§ EXERCISE INPUTS:
********
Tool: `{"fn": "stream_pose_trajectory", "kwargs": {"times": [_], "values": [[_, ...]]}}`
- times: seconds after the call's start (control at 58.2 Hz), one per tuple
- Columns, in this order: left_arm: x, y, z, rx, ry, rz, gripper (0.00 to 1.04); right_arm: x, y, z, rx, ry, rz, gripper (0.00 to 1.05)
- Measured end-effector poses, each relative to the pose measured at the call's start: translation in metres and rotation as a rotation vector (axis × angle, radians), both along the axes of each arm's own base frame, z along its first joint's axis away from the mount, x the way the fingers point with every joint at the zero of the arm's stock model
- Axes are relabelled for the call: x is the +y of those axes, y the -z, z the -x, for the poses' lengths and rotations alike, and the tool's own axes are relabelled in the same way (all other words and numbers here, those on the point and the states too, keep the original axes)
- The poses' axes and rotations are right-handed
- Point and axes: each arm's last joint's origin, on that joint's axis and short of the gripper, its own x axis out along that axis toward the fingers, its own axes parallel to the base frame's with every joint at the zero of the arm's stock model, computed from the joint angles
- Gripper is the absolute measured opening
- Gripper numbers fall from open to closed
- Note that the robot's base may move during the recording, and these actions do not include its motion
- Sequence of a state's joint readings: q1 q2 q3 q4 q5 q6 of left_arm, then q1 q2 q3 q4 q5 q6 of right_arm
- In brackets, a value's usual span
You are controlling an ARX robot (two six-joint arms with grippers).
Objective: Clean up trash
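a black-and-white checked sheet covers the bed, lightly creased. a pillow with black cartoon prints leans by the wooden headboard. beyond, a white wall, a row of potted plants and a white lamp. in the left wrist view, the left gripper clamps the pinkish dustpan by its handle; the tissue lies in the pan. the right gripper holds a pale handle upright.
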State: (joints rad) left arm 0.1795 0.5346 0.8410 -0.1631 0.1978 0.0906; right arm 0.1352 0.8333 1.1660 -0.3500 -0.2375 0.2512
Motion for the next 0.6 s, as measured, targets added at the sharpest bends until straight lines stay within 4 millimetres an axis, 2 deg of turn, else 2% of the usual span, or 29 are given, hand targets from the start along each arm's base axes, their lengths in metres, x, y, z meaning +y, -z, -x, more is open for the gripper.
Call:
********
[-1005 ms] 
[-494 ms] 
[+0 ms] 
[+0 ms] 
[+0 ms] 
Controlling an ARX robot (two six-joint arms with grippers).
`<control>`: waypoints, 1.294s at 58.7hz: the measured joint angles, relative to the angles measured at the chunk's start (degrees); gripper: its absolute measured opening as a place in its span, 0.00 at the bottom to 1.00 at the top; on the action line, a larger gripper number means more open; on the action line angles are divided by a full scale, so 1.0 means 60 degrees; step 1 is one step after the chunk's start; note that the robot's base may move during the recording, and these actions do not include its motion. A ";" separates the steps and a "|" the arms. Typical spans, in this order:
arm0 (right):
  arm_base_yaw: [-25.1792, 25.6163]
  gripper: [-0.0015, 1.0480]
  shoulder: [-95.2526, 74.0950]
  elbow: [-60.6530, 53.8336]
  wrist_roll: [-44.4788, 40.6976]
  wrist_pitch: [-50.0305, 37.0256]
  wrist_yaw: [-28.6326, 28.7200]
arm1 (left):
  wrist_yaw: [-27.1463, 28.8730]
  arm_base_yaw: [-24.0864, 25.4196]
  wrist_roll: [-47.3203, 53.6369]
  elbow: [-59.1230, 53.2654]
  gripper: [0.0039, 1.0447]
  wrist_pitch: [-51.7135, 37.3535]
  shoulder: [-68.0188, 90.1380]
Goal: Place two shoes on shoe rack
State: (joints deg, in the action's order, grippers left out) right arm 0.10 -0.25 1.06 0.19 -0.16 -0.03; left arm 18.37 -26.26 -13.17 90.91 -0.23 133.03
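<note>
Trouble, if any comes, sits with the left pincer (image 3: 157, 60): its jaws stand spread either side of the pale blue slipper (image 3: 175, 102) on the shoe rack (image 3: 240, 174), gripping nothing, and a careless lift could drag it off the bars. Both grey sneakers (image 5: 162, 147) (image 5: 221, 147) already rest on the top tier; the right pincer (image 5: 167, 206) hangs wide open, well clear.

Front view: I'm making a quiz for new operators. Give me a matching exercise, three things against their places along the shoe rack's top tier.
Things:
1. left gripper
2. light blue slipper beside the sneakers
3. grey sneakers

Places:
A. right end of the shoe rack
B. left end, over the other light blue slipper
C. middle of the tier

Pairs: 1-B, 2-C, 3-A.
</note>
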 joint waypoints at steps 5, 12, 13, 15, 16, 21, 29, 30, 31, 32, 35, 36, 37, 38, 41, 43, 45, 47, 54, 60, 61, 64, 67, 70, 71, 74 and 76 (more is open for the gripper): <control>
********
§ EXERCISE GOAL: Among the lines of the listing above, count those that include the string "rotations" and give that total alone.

§ EXERCISE SOLUTION: 2